Bronisław Komorowski zwyciężył wśród mieszkańców miast. W miastach kandydata Platformy Obywatelskiej poparło 46,73 proc. wyborców, a kandydata Prawa i Sprawiedliwości - 31,87 procent. Jarosław Kaczyński wyraźnie zwyciężył natomiast wśród elektoratu wiejskiego. Na wsi zdobył 45,31-procentowe poparcie, a Bronisław Komorowski - 31,32 procent.
Gdyby Bronisława Komorowskiego wybierali bywalcy zakładów karnych i aresztów śledczych, kandydat Platformy Obywatelskiej zostałby prezydentem Polski już w pierwszej turze, i to z gigantyczną przewagą. A mający kłopoty z prawem stają się bardzo zdyscyplinowanym elektoratem. Frekwencja w aresztach i zakładach karnych wyniosła bowiem znacznie więcej niż ogółem w całej Polsce, bo aż 64,8 procent. Na marszałka Komorowskiego swój głos oddało aż 75,4 proc. osadzonych. Pozostali kandydaci praktycznie w ogóle nie zdobyli uznania tej grupy wyborców. Drugie miejsce zajął Grzegorz Napieralski z 6-procentowym poparciem, a na Jarosława Kaczyńskiego zagłosowało 4,9 procent osób.
Choć komentatorzy podkreślają, że tym razem frekwencja wyborcza była wyższa od tej w pierwszej turze przed pięciu laty, to jednak znacznie mniej osób oddało swój głos niż w jeszcze wcześniejszych wyborach prezydenckich. W roku 2000, gdy w pierwszej turze zwyciężył Aleksander Kwaśniewski, wyniosła 61,12 proc., w 1995 r. - 64,7 proc., a w 1990 r. - 60,63 procent.

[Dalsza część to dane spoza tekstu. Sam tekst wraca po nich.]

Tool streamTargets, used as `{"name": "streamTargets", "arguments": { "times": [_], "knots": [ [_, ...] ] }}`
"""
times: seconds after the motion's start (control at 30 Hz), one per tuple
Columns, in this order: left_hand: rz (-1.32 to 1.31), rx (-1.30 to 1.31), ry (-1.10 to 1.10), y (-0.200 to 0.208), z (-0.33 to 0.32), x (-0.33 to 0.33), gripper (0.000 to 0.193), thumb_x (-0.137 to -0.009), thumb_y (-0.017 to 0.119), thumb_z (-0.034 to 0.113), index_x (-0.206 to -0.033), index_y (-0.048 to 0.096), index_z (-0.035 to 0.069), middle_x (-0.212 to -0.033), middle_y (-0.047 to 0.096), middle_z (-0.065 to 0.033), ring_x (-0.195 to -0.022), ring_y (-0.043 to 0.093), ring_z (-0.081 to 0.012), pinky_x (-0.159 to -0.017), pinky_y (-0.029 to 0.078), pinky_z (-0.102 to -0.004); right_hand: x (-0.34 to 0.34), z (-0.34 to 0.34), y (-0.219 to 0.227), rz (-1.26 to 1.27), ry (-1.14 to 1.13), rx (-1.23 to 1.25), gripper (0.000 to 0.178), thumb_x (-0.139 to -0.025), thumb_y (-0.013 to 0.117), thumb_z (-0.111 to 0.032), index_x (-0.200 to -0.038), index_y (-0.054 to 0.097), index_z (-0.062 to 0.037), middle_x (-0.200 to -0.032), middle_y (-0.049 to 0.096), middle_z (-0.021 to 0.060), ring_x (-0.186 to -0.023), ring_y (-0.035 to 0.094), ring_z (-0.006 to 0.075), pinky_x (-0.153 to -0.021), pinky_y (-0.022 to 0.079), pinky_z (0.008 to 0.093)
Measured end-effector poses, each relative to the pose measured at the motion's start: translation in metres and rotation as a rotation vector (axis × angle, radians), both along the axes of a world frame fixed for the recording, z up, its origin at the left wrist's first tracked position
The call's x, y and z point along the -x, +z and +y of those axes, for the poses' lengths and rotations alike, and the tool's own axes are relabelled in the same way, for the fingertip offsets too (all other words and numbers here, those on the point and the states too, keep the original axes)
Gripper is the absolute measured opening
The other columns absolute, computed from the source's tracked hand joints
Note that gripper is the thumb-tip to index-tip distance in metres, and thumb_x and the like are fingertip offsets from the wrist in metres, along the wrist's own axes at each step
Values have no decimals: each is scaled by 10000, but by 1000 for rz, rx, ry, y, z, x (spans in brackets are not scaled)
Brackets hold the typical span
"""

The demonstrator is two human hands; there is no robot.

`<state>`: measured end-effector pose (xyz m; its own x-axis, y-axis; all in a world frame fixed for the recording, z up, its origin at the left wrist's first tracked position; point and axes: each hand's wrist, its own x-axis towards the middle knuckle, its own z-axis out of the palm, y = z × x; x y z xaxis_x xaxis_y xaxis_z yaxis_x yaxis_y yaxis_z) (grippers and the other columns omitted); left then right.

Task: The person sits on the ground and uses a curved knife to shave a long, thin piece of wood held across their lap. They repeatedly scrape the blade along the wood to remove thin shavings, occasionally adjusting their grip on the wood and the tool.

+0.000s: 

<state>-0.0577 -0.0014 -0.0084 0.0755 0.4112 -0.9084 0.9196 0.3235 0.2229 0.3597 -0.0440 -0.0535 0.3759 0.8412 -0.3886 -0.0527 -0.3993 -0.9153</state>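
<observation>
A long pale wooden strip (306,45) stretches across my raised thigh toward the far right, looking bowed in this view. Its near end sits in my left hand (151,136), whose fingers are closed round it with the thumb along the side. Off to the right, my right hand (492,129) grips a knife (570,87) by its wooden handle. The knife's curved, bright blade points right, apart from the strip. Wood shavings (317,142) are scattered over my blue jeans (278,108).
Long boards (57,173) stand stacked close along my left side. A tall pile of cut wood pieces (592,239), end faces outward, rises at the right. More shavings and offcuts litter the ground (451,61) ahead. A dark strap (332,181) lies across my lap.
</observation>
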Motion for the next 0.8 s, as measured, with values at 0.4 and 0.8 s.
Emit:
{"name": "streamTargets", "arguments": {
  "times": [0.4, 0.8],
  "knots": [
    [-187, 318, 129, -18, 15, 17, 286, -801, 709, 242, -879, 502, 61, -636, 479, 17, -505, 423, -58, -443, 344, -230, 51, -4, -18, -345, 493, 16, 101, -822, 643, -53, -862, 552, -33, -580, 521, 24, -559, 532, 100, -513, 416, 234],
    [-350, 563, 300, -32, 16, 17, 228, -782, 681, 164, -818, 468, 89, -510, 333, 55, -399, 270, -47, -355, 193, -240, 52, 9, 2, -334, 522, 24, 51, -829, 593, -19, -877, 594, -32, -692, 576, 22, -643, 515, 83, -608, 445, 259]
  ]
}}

Biorąc pod uwagę fakt, iż w niedzielę prawie połowa Polaków w pierwszej turze nie zagłosowała, a ponadto iż jest możliwe - jak pokazały jeszcze wcześniejsze wybory prezydenckie - zmobilizowanie do pójścia do urn przynajmniej kolejnych 10 proc. wyborców, i dodając do tego, iż częściej w drugiej turze frekwencja była wyższa niż w pierwszej - żaden z dwóch kandydatów nie może być 4 lipca pewny zwycięstwa.